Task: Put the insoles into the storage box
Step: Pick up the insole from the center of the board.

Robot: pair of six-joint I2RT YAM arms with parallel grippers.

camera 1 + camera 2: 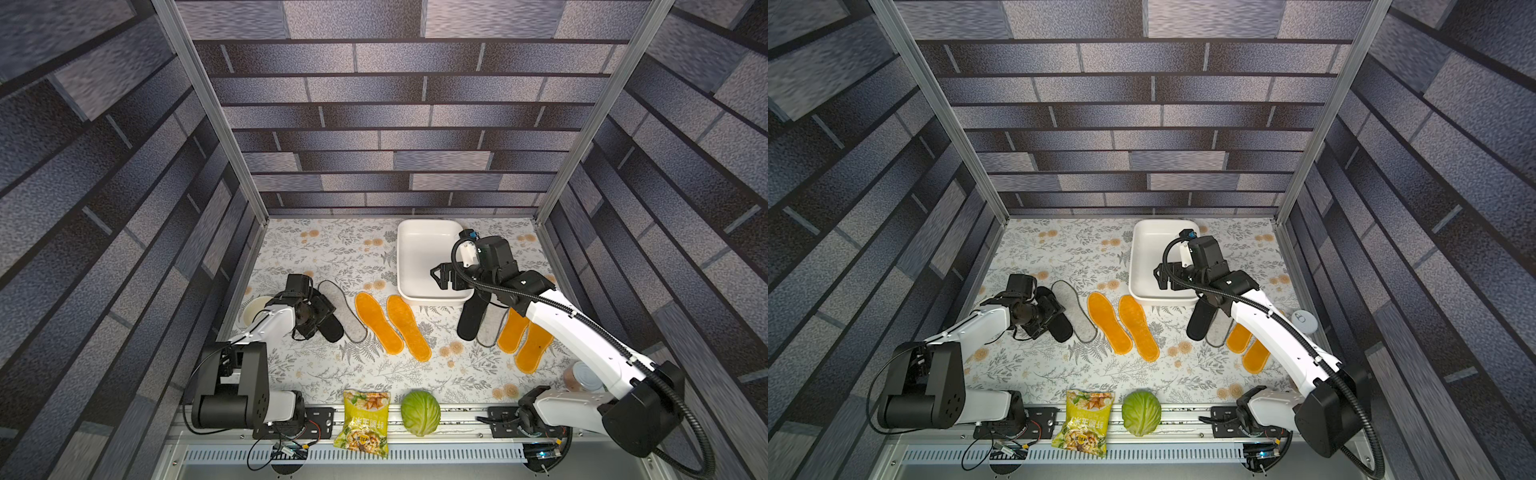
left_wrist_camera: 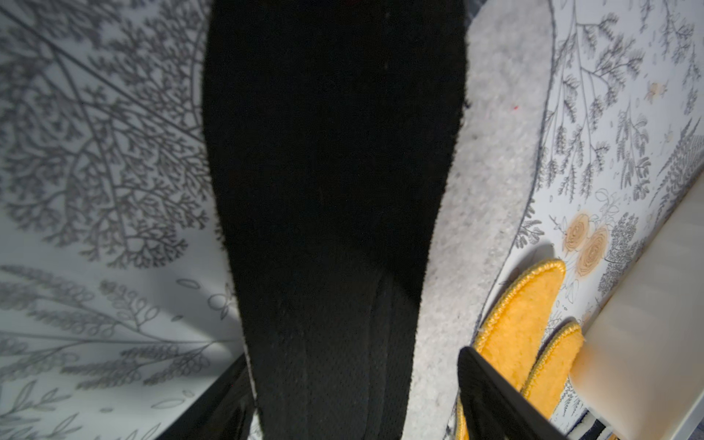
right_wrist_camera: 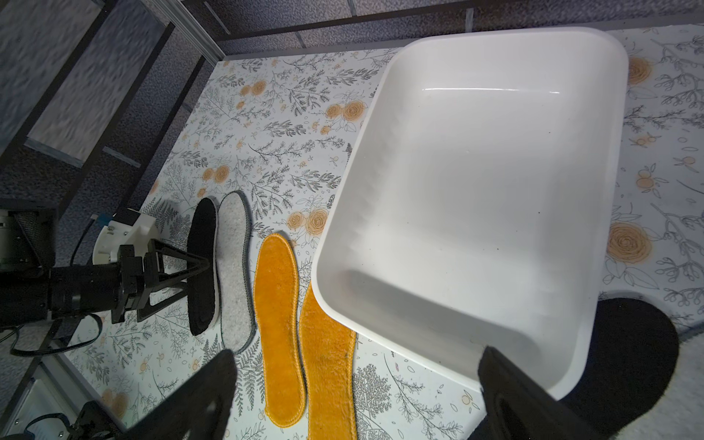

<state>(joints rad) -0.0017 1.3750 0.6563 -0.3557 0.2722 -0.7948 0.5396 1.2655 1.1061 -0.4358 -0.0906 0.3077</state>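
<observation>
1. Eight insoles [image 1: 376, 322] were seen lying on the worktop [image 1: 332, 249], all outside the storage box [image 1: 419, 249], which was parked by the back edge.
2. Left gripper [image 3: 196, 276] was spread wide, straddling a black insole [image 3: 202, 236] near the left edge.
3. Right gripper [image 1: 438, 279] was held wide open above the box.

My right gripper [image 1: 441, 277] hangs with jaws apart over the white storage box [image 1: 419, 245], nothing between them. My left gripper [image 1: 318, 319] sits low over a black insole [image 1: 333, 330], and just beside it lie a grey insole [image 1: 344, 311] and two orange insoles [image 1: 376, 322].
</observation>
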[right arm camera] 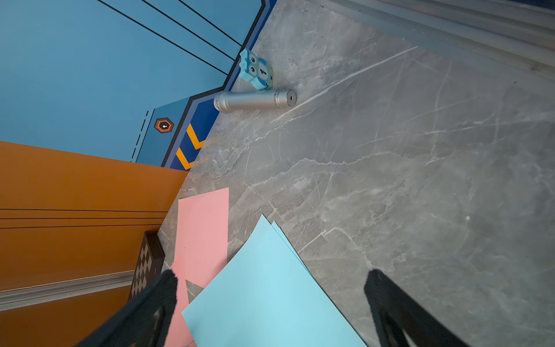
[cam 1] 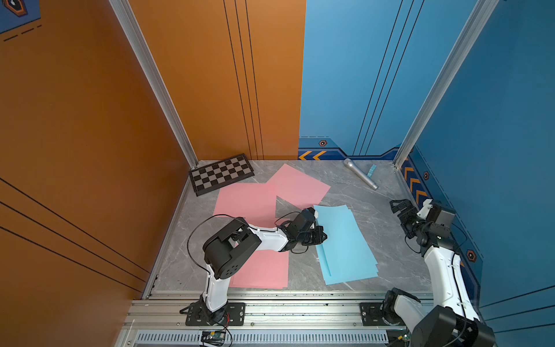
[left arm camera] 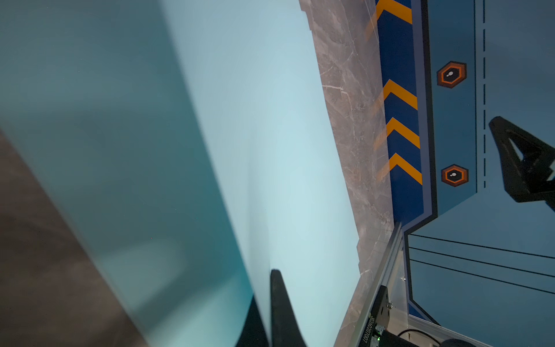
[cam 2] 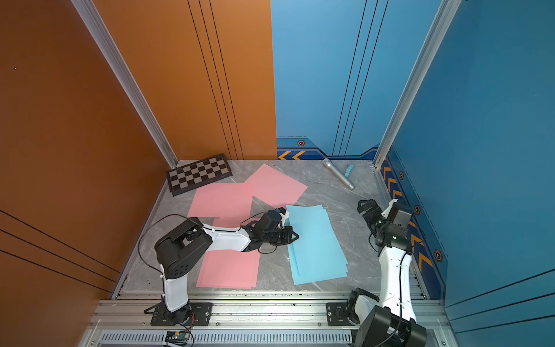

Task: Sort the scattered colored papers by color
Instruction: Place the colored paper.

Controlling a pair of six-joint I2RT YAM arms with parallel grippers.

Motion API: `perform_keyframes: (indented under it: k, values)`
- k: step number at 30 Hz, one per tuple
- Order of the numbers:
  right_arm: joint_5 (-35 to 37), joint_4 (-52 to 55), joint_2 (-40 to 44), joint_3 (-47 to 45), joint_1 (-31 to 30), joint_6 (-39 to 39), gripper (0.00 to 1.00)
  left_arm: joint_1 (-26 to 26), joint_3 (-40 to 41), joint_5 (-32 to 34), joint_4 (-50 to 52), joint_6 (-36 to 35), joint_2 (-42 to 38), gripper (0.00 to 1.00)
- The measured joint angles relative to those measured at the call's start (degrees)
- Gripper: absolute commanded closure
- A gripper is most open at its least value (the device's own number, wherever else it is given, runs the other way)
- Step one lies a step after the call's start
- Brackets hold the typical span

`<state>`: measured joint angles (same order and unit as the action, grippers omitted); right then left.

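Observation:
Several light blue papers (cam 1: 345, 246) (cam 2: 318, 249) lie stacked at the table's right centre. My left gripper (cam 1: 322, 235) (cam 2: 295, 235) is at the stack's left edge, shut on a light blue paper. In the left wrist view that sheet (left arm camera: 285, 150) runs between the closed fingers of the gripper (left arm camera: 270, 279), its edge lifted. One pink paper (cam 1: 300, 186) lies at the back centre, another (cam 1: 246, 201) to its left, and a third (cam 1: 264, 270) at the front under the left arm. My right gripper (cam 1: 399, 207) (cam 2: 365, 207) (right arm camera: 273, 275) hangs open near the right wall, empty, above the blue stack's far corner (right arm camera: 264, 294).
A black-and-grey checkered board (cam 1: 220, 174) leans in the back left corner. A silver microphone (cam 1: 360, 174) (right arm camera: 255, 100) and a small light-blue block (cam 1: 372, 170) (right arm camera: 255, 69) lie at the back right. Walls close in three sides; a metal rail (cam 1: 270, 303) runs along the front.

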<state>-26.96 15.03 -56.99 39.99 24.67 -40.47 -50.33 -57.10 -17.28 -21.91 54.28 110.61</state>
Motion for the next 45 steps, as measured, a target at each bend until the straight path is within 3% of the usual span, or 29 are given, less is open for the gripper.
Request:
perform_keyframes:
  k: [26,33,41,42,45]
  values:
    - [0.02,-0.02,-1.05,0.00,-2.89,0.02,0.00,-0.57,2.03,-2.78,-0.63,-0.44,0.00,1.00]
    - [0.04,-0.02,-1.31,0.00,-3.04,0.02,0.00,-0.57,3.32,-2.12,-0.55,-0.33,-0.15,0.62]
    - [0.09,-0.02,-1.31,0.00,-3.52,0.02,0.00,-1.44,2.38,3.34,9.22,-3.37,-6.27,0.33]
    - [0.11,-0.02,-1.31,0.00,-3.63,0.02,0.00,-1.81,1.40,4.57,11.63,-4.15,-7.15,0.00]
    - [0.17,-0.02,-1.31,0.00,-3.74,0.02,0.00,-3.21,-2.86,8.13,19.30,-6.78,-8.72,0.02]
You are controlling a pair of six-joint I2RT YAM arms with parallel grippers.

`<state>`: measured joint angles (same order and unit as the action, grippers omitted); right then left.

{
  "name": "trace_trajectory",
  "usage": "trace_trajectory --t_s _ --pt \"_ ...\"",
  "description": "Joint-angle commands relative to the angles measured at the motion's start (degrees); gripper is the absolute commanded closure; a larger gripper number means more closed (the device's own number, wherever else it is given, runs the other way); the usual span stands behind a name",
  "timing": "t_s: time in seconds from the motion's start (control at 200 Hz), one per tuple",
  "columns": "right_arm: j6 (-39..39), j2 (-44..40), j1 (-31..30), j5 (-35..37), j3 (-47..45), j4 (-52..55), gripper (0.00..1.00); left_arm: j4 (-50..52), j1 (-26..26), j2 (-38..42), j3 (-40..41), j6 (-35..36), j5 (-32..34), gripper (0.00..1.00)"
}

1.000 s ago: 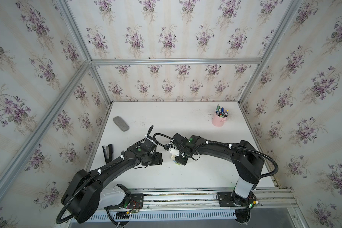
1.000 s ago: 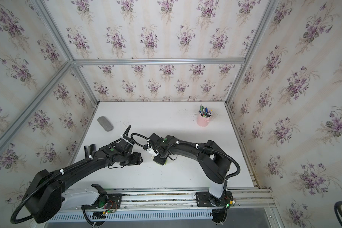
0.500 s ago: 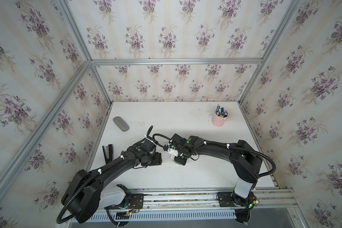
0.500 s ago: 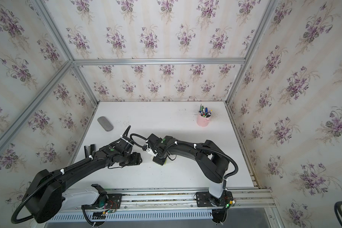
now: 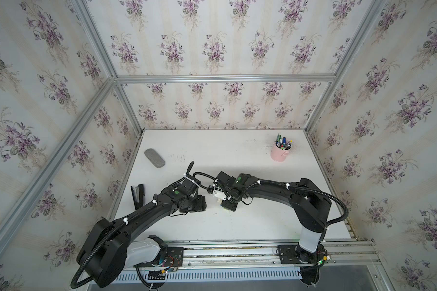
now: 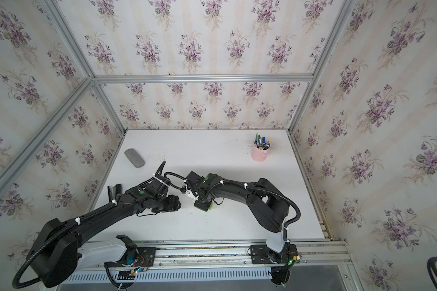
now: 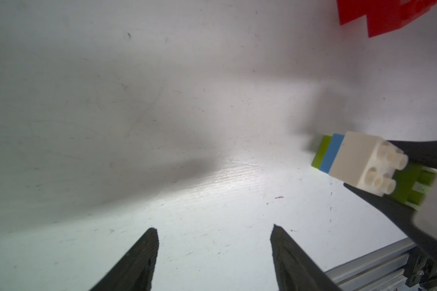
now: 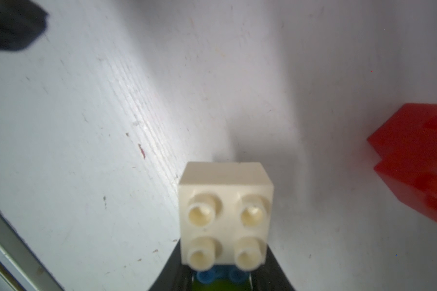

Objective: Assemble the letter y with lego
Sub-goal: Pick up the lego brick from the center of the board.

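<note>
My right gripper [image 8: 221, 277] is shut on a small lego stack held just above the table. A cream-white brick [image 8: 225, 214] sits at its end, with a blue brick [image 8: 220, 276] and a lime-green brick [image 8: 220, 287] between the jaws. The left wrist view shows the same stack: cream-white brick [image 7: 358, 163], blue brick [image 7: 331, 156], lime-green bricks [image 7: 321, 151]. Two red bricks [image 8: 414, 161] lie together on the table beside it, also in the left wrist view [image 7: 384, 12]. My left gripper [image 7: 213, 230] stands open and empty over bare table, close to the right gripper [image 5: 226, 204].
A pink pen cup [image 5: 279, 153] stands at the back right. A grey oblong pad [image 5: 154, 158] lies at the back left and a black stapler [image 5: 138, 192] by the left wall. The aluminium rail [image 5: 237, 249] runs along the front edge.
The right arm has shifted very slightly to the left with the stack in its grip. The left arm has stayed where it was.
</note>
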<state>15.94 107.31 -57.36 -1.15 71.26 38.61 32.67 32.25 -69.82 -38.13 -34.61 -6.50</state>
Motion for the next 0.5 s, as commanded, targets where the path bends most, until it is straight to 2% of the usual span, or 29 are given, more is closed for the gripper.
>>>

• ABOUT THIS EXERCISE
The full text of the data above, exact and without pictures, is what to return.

• OUTPUT FOR THIS EXERCISE
Task: Put the insoles into the storage box
Step: Pick up the insole from the center of the board.

Robot: pair of six-joint I2RT YAM arms with parallel grippers.

camera 1 + camera 2: 
left_wrist_camera: 
right_wrist_camera: 

<state>(joints rad) -0.0017 1.3750 0.6563 -0.3557 0.2722 -0.7948 0.5396 1.2655 1.1061 -0.4358 -0.0906 0.3077</state>
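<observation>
1. Eight insoles [image 1: 376, 322] were seen lying on the worktop [image 1: 332, 249], all outside the storage box [image 1: 419, 249], which was parked by the back edge.
2. Left gripper [image 3: 196, 276] was spread wide, straddling a black insole [image 3: 202, 236] near the left edge.
3. Right gripper [image 1: 438, 279] was held wide open above the box.

My right gripper [image 1: 441, 277] hangs with jaws apart over the white storage box [image 1: 419, 245], nothing between them. My left gripper [image 1: 318, 319] sits low over a black insole [image 1: 333, 330], and just beside it lie a grey insole [image 1: 344, 311] and two orange insoles [image 1: 376, 322].
</observation>
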[right arm camera] 
[cam 1] 
[left arm camera] 
[cam 2] 

Task: Sort the scattered colored papers by color
Instruction: Place the colored paper.

Controlling a pair of six-joint I2RT YAM arms with parallel grippers.

Motion API: `perform_keyframes: (indented under it: k, values)`
- k: step number at 30 Hz, one per tuple
- Order of the numbers:
  right_arm: joint_5 (-35 to 37), joint_4 (-52 to 55), joint_2 (-40 to 44), joint_3 (-47 to 45), joint_1 (-31 to 30), joint_6 (-39 to 39), gripper (0.00 to 1.00)
  left_arm: joint_1 (-26 to 26), joint_3 (-40 to 41), joint_5 (-32 to 34), joint_4 (-50 to 52), joint_6 (-36 to 35), joint_2 (-42 to 38), gripper (0.00 to 1.00)
- The measured joint angles relative to those measured at the call's start (degrees)
- Gripper: absolute commanded closure
- A gripper is most open at its least value (the device's own number, wherever else it is given, runs the other way)
- Step one lies a step after the call's start
- Brackets hold the typical span

`<state>`: measured joint angles (same order and unit as the action, grippers omitted); right then left.

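Observation:
Several light blue papers (cam 1: 345, 246) (cam 2: 318, 249) lie stacked at the table's right centre. My left gripper (cam 1: 322, 235) (cam 2: 295, 235) is at the stack's left edge, shut on a light blue paper. In the left wrist view that sheet (left arm camera: 285, 150) runs between the closed fingers of the gripper (left arm camera: 270, 279), its edge lifted. One pink paper (cam 1: 300, 186) lies at the back centre, another (cam 1: 246, 201) to its left, and a third (cam 1: 264, 270) at the front under the left arm. My right gripper (cam 1: 399, 207) (cam 2: 365, 207) (right arm camera: 273, 275) hangs open near the right wall, empty, above the blue stack's far corner (right arm camera: 264, 294).
A black-and-grey checkered board (cam 1: 220, 174) leans in the back left corner. A silver microphone (cam 1: 360, 174) (right arm camera: 255, 100) and a small light-blue block (cam 1: 372, 170) (right arm camera: 255, 69) lie at the back right. Walls close in three sides; a metal rail (cam 1: 270, 303) runs along the front.
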
<state>-26.96 15.03 -56.99 39.99 24.67 -40.47 -50.33 -57.10 -17.28 -21.91 54.28 110.61</state>
Motion for the next 45 steps, as measured, a target at each bend until the straight path is within 3% of the usual span, or 29 are given, less is open for the gripper.
Request:
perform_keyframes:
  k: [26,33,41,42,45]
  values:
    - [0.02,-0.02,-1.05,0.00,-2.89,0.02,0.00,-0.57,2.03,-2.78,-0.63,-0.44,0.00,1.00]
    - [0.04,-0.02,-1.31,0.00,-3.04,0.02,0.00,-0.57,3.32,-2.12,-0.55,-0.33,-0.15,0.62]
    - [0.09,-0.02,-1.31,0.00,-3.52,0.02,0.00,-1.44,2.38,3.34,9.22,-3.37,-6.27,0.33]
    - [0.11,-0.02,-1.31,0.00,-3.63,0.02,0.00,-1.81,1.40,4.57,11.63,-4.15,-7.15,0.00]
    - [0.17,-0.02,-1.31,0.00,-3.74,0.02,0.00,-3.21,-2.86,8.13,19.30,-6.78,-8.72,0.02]
You are controlling a pair of six-joint I2RT YAM arms with parallel grippers.

`<state>`: measured joint angles (same order and unit as the action, grippers omitted); right then left.

{
  "name": "trace_trajectory",
  "usage": "trace_trajectory --t_s _ --pt \"_ ...\"",
  "description": "Joint-angle commands relative to the angles measured at the motion's start (degrees); gripper is the absolute commanded closure; a larger gripper number means more closed (the device's own number, wherever else it is given, runs the other way); the usual span stands behind a name",
  "timing": "t_s: time in seconds from the motion's start (control at 200 Hz), one per tuple",
  "columns": "right_arm: j6 (-39..39), j2 (-44..40), j1 (-31..30), j5 (-35..37), j3 (-47..45), j4 (-52..55), gripper (0.00..1.00); left_arm: j4 (-50..52), j1 (-26..26), j2 (-38..42), j3 (-40..41), j6 (-35..36), j5 (-32..34), gripper (0.00..1.00)"
}

1.000 s ago: 
1.000 s ago: 
0.500 s ago: 
0.500 s ago: 
now: 
now: 
now: 
now: 

Objective: Assemble the letter y with lego
Sub-goal: Pick up the lego brick from the center of the board.

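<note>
My right gripper [image 8: 221, 277] is shut on a small lego stack held just above the table. A cream-white brick [image 8: 225, 214] sits at its end, with a blue brick [image 8: 220, 276] and a lime-green brick [image 8: 220, 287] between the jaws. The left wrist view shows the same stack: cream-white brick [image 7: 358, 163], blue brick [image 7: 331, 156], lime-green bricks [image 7: 321, 151]. Two red bricks [image 8: 414, 161] lie together on the table beside it, also in the left wrist view [image 7: 384, 12]. My left gripper [image 7: 213, 230] stands open and empty over bare table, close to the right gripper [image 5: 226, 204].
A pink pen cup [image 5: 279, 153] stands at the back right. A grey oblong pad [image 5: 154, 158] lies at the back left and a black stapler [image 5: 138, 192] by the left wall. The aluminium rail [image 5: 237, 249] runs along the front edge.
The right arm has shifted very slightly to the left with the stack in its grip. The left arm has stayed where it was.
</note>
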<state>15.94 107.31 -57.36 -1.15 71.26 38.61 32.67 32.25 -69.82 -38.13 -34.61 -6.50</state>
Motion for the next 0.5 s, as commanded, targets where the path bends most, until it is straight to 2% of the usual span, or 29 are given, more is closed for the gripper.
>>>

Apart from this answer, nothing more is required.